[GUIDE] FSR Coding Cup 2023 🧑‍💻

Tips and introductory information

Basic problem structure

Every Competitive Problem basically has a similar structure.

For every problem there will be a description, a sample input and sample output. The problem description introduces the real live problem to solve (think of “Mathe Text Aufgaben :D”) and precisely outlines what you have to compute. A sample description could be the following:

  • “You are bored in class and look around. You see $n$ sticks of varying sizes on the table. While examining their lengths you begin to wonder whether it is possible to stack two sticks on top of each other so that the height of the stack exactly equals the height of your water bottle.”

The sample input section tells you how the input will look and also what ranges the different numbers may have:

  • “The first line will have two integers $(1 < n < 10^5)$ and $(1 <= h <= 10^9)$, the number of sticks and the height of your water bottle. The second line will have $n$ integers $(1 <= h_i <= 10^9)$, the height of the $i$-ith stick.”

The sample output then describes how your anwser should look like:

  • “Print the heights of the two used sticks in one line and impossible! if the described task is not possible. If there are multiple possible awnsers, you may print any one of them.”

Given this problem desription, you are to write a solution which prints the correct solution for each given input. Once you have made sure that your solution is correct on the examples, you can submit it to a judge system, this judge will then evaluate your solution on about 100 hidden test-cases. If your solution is correct for all of them it will count as solved.

Basic strategy

After you have read the problem description carefully you generally try to extract the underlying mathematical problem. This will help you abtract from the story told in the problem and concentrate on the task to solve. For the sample this could be e.g.:

  • “Given a list of $n$ positive whole (possibly repeating) numbers, find two numbers which exactly add up to $h$.”

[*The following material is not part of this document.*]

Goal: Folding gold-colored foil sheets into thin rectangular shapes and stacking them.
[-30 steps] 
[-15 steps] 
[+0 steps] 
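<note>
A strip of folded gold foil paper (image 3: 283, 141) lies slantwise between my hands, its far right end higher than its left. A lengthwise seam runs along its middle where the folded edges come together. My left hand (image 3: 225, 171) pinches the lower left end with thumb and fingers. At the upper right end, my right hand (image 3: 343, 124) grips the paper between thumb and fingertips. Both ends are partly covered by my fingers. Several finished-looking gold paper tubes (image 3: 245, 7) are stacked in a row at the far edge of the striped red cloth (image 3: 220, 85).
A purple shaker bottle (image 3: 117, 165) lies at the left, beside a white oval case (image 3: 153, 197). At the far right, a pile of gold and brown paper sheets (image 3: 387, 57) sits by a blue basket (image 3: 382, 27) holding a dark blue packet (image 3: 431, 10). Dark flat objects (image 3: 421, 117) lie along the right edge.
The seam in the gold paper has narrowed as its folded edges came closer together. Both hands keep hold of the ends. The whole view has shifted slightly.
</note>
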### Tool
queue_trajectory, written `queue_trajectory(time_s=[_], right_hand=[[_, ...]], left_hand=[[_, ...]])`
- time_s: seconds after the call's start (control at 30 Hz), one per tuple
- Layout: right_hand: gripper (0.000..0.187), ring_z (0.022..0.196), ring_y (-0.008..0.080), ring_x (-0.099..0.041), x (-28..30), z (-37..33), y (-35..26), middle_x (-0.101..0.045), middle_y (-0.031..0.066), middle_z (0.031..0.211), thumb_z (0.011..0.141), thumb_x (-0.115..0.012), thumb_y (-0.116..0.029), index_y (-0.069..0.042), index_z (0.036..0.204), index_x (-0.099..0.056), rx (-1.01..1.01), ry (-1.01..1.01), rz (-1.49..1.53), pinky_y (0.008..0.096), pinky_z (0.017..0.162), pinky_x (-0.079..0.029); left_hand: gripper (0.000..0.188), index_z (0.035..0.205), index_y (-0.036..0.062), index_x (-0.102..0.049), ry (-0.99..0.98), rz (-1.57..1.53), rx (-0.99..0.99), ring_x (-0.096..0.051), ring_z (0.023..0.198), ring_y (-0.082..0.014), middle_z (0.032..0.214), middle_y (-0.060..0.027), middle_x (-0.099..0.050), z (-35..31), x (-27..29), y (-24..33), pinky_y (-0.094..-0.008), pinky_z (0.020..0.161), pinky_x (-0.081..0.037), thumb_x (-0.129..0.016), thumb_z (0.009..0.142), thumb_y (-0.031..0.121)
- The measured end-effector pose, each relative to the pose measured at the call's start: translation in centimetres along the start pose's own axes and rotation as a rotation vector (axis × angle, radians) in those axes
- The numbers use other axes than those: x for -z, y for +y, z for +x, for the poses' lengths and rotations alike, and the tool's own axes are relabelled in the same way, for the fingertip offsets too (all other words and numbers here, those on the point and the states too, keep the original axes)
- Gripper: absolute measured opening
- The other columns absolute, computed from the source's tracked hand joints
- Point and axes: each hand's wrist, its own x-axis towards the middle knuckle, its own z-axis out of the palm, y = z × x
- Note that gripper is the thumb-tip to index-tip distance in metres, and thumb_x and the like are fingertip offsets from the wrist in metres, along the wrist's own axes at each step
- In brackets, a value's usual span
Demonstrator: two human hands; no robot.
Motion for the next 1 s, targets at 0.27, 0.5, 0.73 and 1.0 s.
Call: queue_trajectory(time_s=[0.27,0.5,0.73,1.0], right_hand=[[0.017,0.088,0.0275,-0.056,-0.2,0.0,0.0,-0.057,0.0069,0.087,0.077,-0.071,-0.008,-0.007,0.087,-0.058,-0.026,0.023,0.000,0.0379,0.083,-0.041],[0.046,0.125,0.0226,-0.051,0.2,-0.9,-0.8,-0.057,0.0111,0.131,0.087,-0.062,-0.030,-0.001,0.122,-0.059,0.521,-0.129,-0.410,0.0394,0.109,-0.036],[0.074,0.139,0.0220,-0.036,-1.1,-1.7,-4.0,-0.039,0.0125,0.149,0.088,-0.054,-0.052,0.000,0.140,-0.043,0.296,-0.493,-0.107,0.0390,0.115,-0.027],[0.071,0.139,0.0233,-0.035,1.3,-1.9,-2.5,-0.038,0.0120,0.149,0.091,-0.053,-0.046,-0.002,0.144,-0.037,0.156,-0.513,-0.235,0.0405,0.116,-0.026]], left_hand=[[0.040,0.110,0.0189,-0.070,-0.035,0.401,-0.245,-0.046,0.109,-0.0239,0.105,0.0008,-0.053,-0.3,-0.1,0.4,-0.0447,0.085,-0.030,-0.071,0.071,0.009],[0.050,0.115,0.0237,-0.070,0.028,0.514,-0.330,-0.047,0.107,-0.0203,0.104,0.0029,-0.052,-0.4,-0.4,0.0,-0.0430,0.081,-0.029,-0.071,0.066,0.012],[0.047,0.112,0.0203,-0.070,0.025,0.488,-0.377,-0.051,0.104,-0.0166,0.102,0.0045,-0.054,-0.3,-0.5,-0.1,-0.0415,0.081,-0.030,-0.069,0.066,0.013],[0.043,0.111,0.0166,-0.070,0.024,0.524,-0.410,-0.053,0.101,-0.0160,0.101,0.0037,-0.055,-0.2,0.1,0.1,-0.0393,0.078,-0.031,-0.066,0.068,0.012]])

You can then start to work out a procedure which can solve the task. It is generally the best idea to start with a very simple brute-force solution. On the given task you could for example identify that the easiest way to solve the described problem would be to test the sum of any two sticks of the list. You start with the first stick and then compute the sum of it and each of the other sticks and test if they sum up to $h$.

A sample python implementation could be the following:

1.   for i in range(len(sticks)):
2.      for j in range(i+1, len(sticks)):
3.          if sticks[i]+sticks[j] == h:
4.              print(sticks[i],sticks[j])
5.              exit()
6.   print("impossible!")

Note that the second for loop starts at the stick after stick $i$ to avert testing pairs of sticks twice. Also note that starting at index 0 with both for loops would not just be a slower solution, it would be an incorrect one!

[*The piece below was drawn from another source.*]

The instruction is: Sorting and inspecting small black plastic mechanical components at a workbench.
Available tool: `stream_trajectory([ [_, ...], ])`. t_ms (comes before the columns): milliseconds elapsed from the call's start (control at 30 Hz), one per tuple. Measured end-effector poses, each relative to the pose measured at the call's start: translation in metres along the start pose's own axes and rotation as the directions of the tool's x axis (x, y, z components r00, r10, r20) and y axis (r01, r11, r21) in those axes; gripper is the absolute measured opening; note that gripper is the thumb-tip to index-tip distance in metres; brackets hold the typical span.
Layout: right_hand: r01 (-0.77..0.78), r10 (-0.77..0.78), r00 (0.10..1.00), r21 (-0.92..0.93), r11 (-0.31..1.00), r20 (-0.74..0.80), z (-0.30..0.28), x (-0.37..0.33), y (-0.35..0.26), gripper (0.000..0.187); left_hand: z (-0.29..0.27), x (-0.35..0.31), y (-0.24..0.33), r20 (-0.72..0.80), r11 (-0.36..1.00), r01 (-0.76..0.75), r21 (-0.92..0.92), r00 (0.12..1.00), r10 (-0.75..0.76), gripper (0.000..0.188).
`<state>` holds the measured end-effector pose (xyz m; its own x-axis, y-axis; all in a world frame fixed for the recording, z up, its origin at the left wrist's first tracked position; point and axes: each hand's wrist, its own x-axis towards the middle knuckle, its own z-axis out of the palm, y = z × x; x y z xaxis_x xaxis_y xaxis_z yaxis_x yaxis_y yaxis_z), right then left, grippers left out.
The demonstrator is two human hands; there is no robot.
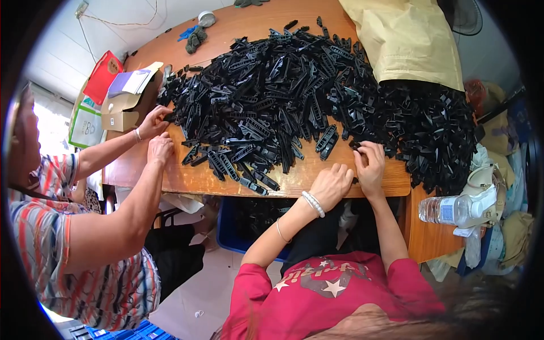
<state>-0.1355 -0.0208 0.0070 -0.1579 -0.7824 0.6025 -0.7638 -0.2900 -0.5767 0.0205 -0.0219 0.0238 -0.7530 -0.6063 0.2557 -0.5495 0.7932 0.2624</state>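
A big heap of black ribbed plastic parts (pixel 283 90) covers the wooden table (pixel 351 184). My left hand (pixel 331 184), with a white bead bracelet on the wrist, rests curled at the table's near edge. My right hand (pixel 369 164) sits just beside it, fingers bent at the edge of the heap. A small black plastic part (pixel 355 180) shows between the two hands, mostly hidden by my fingers. Loose black parts (pixel 327 139) lie just beyond my hands.
A co-worker in a striped shirt sits at the left, both hands (pixel 156 136) at the heap's left edge. An open cardboard box (pixel 122 110), a yellow sack (pixel 405 39), a water bottle (pixel 447 211) and a blue crate (pixel 229 232) under the table surround the work.
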Motion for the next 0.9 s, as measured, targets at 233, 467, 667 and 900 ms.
stream_trajectory([
  [233,-0.313,0.299,0.949,0.333,0.889,0.095,-0.015,-0.024,-0.005,0.027,-0.019,-0.028,0.002,-0.123,0.652,0.3,-0.696,0.845,-0.52,0.036],
  [467,-0.283,0.227,0.935,0.19,0.94,0.272,-0.028,-0.022,-0.009,0.022,-0.006,-0.05,-0.019,-0.284,0.819,0.204,-0.536,0.87,-0.403,0.027],
  [667,-0.378,0.18,0.855,0.346,0.858,0.487,-0.037,-0.022,-0.027,0.022,-0.002,-0.059,-0.028,-0.281,0.848,0.238,-0.474,0.872,-0.402,0.025],
  [900,-0.195,0.022,0.89,0.338,0.921,0.455,-0.023,-0.023,-0.023,0.023,-0.002,-0.059,-0.033,-0.257,0.87,0.196,-0.453,0.905,-0.338,0.023],
])
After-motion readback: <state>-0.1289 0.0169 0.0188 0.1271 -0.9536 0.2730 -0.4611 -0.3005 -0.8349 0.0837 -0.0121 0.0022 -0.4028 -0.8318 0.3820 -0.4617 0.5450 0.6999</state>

The reason is that $i$ and $j$ can take the same value. Then you would test if the same stick stacked on top of another twice would add up to the bottle. This is not allowed. A big skill in competetitive programming is to find and fix these small inaccuracies.

The exit() on line 5 makes sure that you do not print multiple legible pairs of sticks – which would be counted as a wrong submission!

Now to the problem with the given solution. A competetitive programming solution always consists of two things: correctness and speed. While the code does find correct solutions and would not result in a Wrong Awnser submission, it is in fact too slow and would result in a Time Limit Exceeded submission. The reason for this is the following:

Note the the output description states that there may be up to $10^5$ sticks. The solution then uses two for loops that go over all possible sticks twice, resulting in an O($n^2$) solution since each pair needs to be checks. For a more exact description, $n$ numbers result in $n*(n-1)/2$ pairs of numbers which is about $10^10$. Your program usually has 1-5 seconds of computing time until you get the *Time-Limit-Exceeded* verdict. A good estimate to use is to check the general complextiy O($n^2$) and check whether it falls below 10^7 operations. A lot of times the first awnser you think of is just fast enough but this time we need to come up with a different one.

As you look at the problem you might find out that for each stick $n$, you exactly know how the corresponding second stick should look like. It needs to have the width ($h-h_i$). If you could find out faster whether this ($h-h_i$) stick exists in the given list, you can solve the whole problem much faster! In this case, you can use a Set, a data structure which allows for O(log $n$) lookups. The resulting code could look like this in python:

 1.    stick_set = set(sticks)
 2.    for h_i in sticks:
 3.        if h_i * 2 == h:
 4.            if sticks.count(h_i) >= 2:
 5.                print(h_i, h_i)
 6.                exit()
 7.        elif h - h_i in stick_set:
 8.            print(h_i, h - h_i)
 9.            exit()
10.     print("impossible!")

The complexity of this solution is O($n$ * log $n$), as the for loop iterates over all sticks and inside the for loop a set lookup is done which takes log $n$ time. Note that here we have to account for sticks with height exactly $h/2$, because the set only saves each stick once, so when we are checking the stick of height $h/2$ we need to make sure there are at least of sticks of that height. This time the solution is correct and fast enough! Time to submit.